Trepidation and formation of the ACS
This increase was a source of fear for the plantocracy—the South’s powerful and politically-connected planter class that relied on enslaved Black labor for the wealth generated from large plantations of cotton, rice, and sugarcane, among others. Planters viewed the growing number of free Blacks as a threat to their economic wellbeing. For example, the presence of free Blacks was perceived as inspiration to the mass of enslaved people (nearly 4m by 1860) to resist enslavement. An example of that resistance is the various slave uprisings: e.g., the Stono Rebellion of 1739 in South Carolina; the bloody Haitian Revolution of 1791 in which former slaves destroyed the prosperous French sugar colony of present-day Haiti, established the independent nation of Haiti in 1804 and killed French colonists; and the 1831 Nat Turner rebellion in Virginia in which planters and leaders of the rebellion were killed.

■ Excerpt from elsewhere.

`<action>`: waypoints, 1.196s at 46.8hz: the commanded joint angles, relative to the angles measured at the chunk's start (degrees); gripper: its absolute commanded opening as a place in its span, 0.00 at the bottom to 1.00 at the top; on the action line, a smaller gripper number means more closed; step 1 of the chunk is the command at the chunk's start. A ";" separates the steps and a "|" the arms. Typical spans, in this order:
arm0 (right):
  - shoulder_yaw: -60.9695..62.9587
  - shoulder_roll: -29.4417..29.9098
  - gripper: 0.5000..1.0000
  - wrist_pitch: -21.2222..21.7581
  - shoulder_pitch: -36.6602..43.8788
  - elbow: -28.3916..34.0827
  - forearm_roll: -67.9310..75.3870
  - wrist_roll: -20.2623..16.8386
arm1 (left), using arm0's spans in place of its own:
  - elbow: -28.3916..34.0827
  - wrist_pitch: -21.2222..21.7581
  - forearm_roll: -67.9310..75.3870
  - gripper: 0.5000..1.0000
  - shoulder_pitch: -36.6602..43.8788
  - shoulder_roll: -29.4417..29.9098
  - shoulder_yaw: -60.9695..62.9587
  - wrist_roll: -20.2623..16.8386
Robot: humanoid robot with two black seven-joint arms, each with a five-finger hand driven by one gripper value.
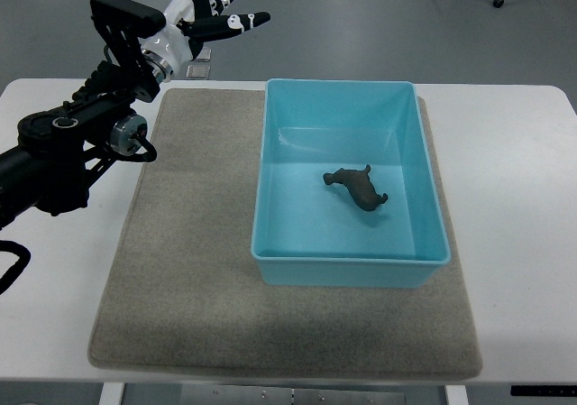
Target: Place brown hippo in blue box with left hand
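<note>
From the top view, the brown hippo [357,188] lies on the floor of the blue box [424,166], a little right of the middle, touching none of the walls. The box stands on a grey mat [189,270], towards the mat's right half, and the mat covers most of the white worktop [518,197]. The left hand [209,8] is raised beyond the worktop's far left corner, well apart from the box, its fingers spread and holding nothing. Its black arm [72,143] reaches in from the left edge.
</note>
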 commanded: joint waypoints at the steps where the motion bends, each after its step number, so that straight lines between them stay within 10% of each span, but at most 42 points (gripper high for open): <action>1: 0.00 0.00 0.87 0.01 0.00 -0.03 0.00 0.01 | 5.56 -6.89 -5.31 0.99 0.17 0.07 -0.20 0.03; 13: 0.00 0.00 0.87 0.01 0.00 -0.03 0.00 -0.07 | 14.10 -13.76 -8.13 0.99 0.08 -0.02 -0.46 1.16; 28: 0.00 0.00 0.87 0.01 0.00 0.06 0.00 0.01 | 17.87 -10.69 -19.46 0.99 -1.15 0.15 -2.13 17.07; 56: 0.00 0.00 0.87 0.01 0.00 -0.03 0.00 0.01 | 18.84 -14.28 -24.21 0.99 3.68 0.33 -11.71 17.78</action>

It was this trepidation that contributed to the formation of the American Colonization Society (ACS) in 1816, with the expressed goal of removal, or colonization of free Blacks, “the promoters of mischiefs,” in the words of one founding member (Staudenraus, 1980).

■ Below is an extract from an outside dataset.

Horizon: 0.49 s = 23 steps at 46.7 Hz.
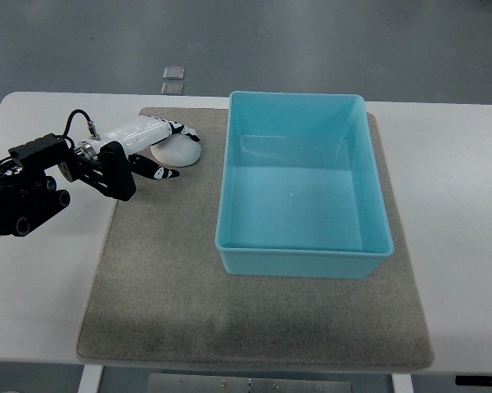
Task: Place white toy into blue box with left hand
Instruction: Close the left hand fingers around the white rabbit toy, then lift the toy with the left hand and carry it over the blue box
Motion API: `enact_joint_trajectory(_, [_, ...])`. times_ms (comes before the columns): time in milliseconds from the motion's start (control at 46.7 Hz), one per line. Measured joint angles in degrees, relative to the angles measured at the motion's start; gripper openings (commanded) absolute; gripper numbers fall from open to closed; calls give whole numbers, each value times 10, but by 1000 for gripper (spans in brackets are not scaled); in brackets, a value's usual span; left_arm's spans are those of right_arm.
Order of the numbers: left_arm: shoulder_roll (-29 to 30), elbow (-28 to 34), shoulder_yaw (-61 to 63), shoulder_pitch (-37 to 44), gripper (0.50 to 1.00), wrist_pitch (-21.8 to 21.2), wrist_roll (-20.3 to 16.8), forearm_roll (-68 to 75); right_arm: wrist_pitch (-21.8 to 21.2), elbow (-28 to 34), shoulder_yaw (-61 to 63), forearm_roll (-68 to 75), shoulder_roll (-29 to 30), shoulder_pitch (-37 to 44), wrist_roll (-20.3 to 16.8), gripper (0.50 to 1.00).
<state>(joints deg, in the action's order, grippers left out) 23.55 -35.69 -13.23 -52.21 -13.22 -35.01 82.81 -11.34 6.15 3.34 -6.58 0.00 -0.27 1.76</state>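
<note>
In the upper left of the frame the left hand (pixel 151 147) drapes loosely curled fingers (pixel 165 173) over the white toy (pixel 178 151), which sits on the mat (pixel 164 286) just left of the blue box (pixel 303 260).

The blue box (pixel 304 184) stands open-topped right of the middle of the grey mat (pixel 164 286), its raised walls the only real barrier; nothing lies inside, so entry from above is free. Between the box's nine o'clock wall and the left hand (pixel 151 151) runs a bare strip of mat. The hand, with its black arm reaching in from nine o'clock, sits over the white toy (pixel 180 152) at about ten o'clock, filling that corner. From six to eight o'clock the mat lies bare, and the white table (pixel 450 188) at three o'clock is open too.
</note>
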Motion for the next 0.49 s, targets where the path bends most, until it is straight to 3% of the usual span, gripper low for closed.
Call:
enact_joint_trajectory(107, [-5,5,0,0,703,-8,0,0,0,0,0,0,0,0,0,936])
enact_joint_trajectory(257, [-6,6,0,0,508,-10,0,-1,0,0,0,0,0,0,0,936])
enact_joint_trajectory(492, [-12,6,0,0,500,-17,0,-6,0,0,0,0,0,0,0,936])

The ACS membership included slaveholders and prominent politicians (e.g., Bushrod Washington, was founding president of the ACS, associate justice of US Supreme Court, nephew of US first president George Washington, and reportedly a slaveholder; Bushrod Island in Monrovia is named in his honor). Indeed, some founders, including Rev. Robert S. Finley and Francis Scott Key, appeared genuinely moved by the lack of equality for free Blacks in the US. They seemed convinced that only in Africa could these despised free Blacks attain equality and dignity. Yet, in spite of this humanitarian sentiment, the plantocracy hardly concealed its motive: “Colonization,” warned another ACS associate, “was for free Negroes, not slaves” (Staudenraus, 1980).